There will always be "dabblers" — especially in the "easy" realms of Notes and VB — but similarly, a whole load of us out there are keen to learn our craft and become the best coders we can. Dave Thomas and Andy Hunt say it best with one of their tips entitled "Care About Your Craft":
Why spend your life developing software unless you care about doing it well?
It's one of the reasons I like the "for Dummies" series. It gives me a context on which to build, and it lets me know what it is that I don't know.
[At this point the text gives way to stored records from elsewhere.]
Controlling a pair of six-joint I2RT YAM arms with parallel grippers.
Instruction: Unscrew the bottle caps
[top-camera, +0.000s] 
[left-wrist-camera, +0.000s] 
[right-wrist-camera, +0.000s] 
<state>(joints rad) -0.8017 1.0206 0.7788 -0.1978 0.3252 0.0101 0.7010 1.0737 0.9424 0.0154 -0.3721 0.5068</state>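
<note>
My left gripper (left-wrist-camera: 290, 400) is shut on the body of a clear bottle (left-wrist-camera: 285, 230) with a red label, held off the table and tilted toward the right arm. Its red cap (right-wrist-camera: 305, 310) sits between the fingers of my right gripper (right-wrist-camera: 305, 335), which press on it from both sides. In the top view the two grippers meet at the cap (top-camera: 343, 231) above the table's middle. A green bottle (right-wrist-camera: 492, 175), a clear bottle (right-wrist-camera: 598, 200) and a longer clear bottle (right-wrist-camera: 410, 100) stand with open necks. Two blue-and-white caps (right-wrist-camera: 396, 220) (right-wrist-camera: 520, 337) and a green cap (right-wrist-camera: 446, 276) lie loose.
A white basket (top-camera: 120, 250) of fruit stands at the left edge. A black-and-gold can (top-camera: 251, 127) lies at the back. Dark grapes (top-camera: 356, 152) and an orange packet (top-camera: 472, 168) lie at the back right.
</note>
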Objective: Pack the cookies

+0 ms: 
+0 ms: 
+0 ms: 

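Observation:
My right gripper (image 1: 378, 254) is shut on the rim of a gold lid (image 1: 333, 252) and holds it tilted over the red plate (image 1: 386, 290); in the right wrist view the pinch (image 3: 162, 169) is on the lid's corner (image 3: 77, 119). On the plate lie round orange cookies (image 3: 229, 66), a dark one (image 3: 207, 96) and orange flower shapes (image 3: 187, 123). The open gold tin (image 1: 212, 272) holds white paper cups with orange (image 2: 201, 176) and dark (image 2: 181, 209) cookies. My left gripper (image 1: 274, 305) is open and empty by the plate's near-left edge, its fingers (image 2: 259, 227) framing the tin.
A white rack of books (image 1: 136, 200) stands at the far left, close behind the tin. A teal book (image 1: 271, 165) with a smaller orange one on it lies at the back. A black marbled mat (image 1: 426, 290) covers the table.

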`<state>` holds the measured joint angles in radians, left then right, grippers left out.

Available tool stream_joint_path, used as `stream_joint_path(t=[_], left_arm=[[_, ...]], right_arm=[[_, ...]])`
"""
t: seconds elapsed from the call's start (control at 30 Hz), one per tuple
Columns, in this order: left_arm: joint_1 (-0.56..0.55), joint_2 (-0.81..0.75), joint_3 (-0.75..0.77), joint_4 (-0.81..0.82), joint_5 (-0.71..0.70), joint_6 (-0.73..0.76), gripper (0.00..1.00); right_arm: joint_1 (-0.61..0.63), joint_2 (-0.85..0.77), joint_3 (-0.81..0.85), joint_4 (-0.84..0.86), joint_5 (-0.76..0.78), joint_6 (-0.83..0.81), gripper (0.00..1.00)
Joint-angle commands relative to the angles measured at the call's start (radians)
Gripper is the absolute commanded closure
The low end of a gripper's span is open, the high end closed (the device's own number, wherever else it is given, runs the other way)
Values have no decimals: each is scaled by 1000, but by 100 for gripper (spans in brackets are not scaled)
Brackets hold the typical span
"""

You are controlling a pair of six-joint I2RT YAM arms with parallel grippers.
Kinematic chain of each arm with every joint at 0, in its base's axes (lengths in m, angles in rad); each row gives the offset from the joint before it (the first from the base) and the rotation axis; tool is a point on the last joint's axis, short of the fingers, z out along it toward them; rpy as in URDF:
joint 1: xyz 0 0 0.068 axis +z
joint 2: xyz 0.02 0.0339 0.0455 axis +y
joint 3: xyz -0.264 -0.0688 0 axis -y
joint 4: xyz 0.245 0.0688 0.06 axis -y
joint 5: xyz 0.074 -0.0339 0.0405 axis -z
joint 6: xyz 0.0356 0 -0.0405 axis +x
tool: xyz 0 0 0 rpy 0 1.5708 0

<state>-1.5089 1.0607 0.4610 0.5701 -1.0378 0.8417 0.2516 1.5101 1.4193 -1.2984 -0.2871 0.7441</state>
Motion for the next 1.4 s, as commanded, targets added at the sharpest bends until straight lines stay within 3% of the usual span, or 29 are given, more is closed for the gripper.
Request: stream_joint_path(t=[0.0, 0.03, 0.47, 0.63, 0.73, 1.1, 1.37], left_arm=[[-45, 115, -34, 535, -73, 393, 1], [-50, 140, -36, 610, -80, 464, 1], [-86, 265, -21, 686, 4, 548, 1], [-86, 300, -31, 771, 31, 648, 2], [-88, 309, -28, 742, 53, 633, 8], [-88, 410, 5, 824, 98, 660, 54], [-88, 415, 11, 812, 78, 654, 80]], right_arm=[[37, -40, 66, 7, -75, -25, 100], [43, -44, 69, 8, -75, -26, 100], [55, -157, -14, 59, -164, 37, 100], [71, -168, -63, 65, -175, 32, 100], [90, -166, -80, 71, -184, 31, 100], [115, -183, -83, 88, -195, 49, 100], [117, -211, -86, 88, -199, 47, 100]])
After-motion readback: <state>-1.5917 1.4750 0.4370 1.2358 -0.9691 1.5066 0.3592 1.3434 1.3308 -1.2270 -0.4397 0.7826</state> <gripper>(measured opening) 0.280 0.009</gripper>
I would not trust a mission-critical app to someone who's sole experience was working through an Hours/Days book. I would put someone on the team who worked through that book and is spurred on to continual learning.Thomas Duff#
That's a repeating cycle, this is my 5th year of LotusScript coding and the stuff I did a year ago still offends my sensibilities. The most NB thing is to keep learning and striving to improve, and never to get arrogant. From that angle, someone with 10 years of coding has learned a lot of lessons a newbie hasn't, but after 10 years there are guys with 15 years of coding experience who'll still think you're an idiot.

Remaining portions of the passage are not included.